THE DATA:
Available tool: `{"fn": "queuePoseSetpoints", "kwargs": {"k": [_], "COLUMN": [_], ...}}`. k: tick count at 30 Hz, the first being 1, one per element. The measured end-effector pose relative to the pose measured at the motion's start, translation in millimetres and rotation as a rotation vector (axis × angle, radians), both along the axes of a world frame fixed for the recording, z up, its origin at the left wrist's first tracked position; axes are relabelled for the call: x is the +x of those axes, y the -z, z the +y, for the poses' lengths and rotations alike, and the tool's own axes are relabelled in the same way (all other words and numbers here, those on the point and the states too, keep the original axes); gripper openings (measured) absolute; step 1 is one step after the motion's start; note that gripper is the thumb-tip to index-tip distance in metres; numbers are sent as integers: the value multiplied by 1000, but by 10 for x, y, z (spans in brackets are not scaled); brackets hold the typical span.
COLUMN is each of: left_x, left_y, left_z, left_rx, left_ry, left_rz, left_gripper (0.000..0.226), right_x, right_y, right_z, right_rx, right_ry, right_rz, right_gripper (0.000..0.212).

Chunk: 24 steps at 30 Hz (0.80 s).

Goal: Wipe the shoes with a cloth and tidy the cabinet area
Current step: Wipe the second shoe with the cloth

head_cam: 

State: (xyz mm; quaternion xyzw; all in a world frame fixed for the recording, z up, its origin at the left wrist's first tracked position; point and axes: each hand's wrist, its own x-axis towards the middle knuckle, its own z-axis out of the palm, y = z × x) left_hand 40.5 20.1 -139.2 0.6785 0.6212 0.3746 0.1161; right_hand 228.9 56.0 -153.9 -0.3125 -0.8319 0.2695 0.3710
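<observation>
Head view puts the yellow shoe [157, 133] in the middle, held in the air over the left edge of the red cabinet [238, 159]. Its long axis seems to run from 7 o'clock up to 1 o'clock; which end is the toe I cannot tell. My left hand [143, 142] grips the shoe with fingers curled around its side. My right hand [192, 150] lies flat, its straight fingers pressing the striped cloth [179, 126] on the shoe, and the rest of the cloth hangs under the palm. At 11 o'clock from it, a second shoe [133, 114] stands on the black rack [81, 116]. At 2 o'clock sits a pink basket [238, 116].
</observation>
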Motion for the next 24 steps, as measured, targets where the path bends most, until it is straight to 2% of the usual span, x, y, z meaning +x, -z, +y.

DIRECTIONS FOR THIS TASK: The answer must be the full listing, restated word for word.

EXERCISE OUTPUT:
Available tool: `{"fn": "queuePoseSetpoints", "kwargs": {"k": [_], "COLUMN": [_], ...}}`. k: tick count at 30 Hz, the first being 1, one per element. The measured end-effector pose relative to the pose measured at the motion's start, translation in millimetres and rotation as a rotation vector (axis × angle, radians), both along the axes of a world frame fixed for the recording, z up, its origin at the left wrist's first tracked position; axes are relabelled for the call: x is the +x of those axes, y the -z, z the +y, for the poses' lengths and rotations alike, and the tool's own axes are relabelled in the same way (all other words and numbers here, those on the point and the states too, keep the original axes); gripper openings (measured) absolute; step 1 is one step after the motion's start; note that gripper is the thumb-tip to index-tip distance in metres; numbers are sent as integers: the value multiplied by 1000, but by 10 for x, y, z (spans in brackets are not scaled); brackets hold the typical span.
COLUMN is each of: left_x, left_y, left_z, left_rx, left_ry, left_rz, left_gripper (0.000..0.226), right_x, right_y, right_z, right_rx, right_ry, right_rz, right_gripper (0.000..0.212).

Chunk: 24 steps at 30 Hz (0.80 s).

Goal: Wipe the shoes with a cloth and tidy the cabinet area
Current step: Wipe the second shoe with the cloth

head_cam: 

State: (xyz mm; quaternion xyzw; all in a world frame fixed for the recording, z up, its origin at the left wrist's first tracked position; point and axes: each hand's wrist, its own x-axis towards the middle knuckle, its own z-axis out of the palm, y = z × x) left_hand 40.5 20.1 -139.2 0.6785 0.6212 0.3746 0.1161; right_hand 228.9 56.0 -153.9 -0.3125 -0.8319 0.2695 0.3710
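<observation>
Head view puts the yellow shoe [157, 133] in the middle, held in the air over the left edge of the red cabinet [238, 159]. Its long axis seems to run from 7 o'clock up to 1 o'clock; which end is the toe I cannot tell. My left hand [143, 142] grips the shoe with fingers curled around its side. My right hand [192, 150] lies flat, its straight fingers pressing the striped cloth [179, 126] on the shoe, and the rest of the cloth hangs under the palm. At 11 o'clock from it, a second shoe [133, 114] stands on the black rack [81, 116]. At 2 o'clock sits a pink basket [238, 116].
</observation>
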Motion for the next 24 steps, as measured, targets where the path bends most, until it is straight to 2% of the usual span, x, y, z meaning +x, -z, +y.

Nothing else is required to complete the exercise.